Mudahnya, Risza menyebut asuransi dwiguna memberikan manfaat kematian atau ketika risiko terjadi dan manfaat hidup atau setelah selesai masa pembayaran. Karena memberikan manfaat yang lebih besar, maka tak heran bila santunan yang ditetapkan pun lebih mahal dari kedua jenis asuransi lainnya.

Dalam produk jenis ini, ia menyebut perusahaan asuransi punya kewajiban untuk menginvestasikan dana Anda karena Anda berhak mengantongi sejumlah dana pada masa jatuh tempo.

Misal, Anda membeli premi asuransi dwiguna senilai Rp1 miliar dengan pembayaran Rp40 juta per tahun selama 20 tahun. Maka, diakhir masa jatuh tempo Anda berhak mendapat Rp1 miliar meski dana yang diiurkan secara total adalah Rp800 juta.

“Berarti perusahaan asuransi bertanggungjawab menginvestasikan total premi yang saya bayarkan selama periode asuransi itu, tentu preminya jadi lebih mahal dari yang kedua asuransi tadi,” katanya, Kamis (14/10).

4.Asuransi Unitlink

Asuransi unitlink sejatinya punya manfaat yang sama seperti dwiguna, yaitu memberikan manfaat investasi dan proteksi.
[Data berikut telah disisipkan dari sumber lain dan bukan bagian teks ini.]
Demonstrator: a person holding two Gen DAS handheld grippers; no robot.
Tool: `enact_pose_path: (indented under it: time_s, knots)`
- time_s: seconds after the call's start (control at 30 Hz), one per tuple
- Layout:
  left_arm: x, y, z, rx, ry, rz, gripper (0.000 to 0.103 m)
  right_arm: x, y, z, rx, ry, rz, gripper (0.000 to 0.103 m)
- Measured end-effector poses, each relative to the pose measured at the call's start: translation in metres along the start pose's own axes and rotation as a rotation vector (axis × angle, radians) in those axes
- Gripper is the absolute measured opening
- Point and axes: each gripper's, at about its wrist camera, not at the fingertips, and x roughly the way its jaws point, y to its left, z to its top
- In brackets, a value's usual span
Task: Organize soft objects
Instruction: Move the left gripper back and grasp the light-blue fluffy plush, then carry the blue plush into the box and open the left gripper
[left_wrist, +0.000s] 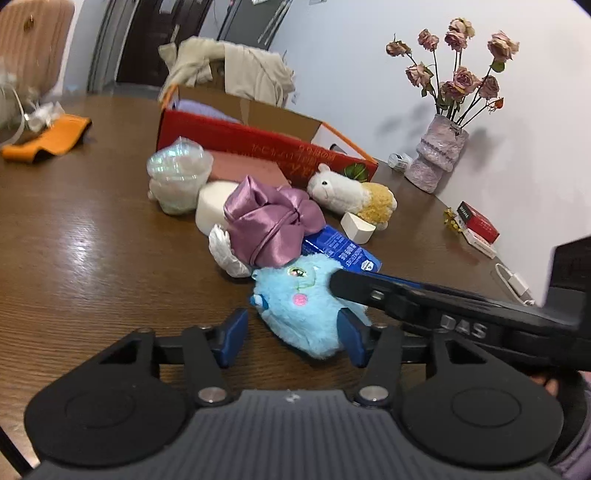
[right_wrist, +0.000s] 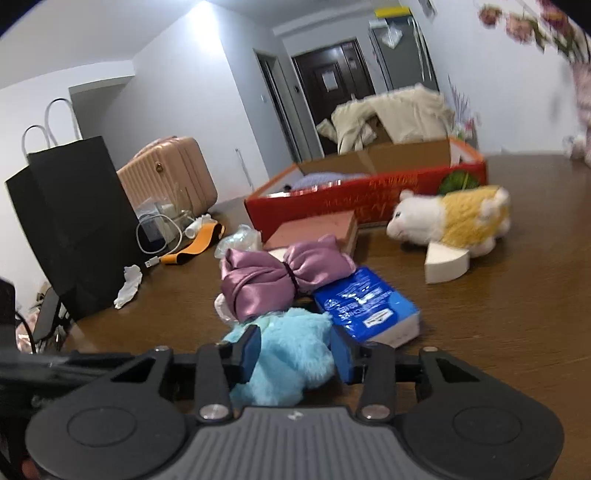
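While both pairs of tongs crowd the same spot, the fluffy sky-blue plush toy lies on the brown wooden bench, at the near end of the heap of soft things. The right tongs have it between their blue pads; the fur bulges around both of them, so I take these tongs as clenched on the toy. The left tongs are less settled: one pad is buried in the fur at their three o'clock, the other stands clear over bare wood at nine o'clock, so they are part-closed yet gripping nothing (as far as I can see).

From the left tongs the toy lies toward one o'clock, its long axis running slantwise from eleven to five. From the right tongs it sits dead ahead at twelve, which makes the right hand the better placed.

Just beyond, at twelve o'clock, the knotted mauve satin bundle touches the toy's far side, and the blue plastic-wrapped tissue pack lies against it at two o'clock. The red open cardboard box stands farther back, well apart, and looks the likely place for it.
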Motion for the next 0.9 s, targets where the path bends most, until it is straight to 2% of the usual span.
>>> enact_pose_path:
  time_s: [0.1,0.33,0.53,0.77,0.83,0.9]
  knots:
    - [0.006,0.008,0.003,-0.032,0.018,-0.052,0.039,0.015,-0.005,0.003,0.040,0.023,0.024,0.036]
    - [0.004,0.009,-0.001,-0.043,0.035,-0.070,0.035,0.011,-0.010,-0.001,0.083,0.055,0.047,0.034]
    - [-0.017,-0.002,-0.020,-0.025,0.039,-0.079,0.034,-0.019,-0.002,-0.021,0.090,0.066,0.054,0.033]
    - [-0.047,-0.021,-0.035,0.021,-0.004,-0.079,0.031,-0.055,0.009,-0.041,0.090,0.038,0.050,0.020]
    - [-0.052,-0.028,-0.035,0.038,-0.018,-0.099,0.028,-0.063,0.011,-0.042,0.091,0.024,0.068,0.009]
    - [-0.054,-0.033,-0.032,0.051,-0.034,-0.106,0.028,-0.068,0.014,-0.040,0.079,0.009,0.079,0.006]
Menurut Risza, bedanya pembeli asuransi punya kewenangan atau tanggungjawab memilih instrumen investasinya, apakah saham, reksadana, obligasi, dan lain-lain.

Ia menambahkan kalau asuransi unitlink juga memberikan fleksibilitas iuran, premi bisa diatur sesuai dengan keadaan finansial pembeli premi. Hal ini berbeda dengan asuransi dwiguna yang sudah ‘mengontrak mati’ nasabah usai memutuskan uang pertanggungan (UP).

Dari kacamata dia, asuransi unitlink memiliki transparansi dan fleksibilitas yang lebih tinggi. Tapi sisi negatifnya, bila investasi yang dipilih malah merugi, maka dana Anda pun bakal tergerus.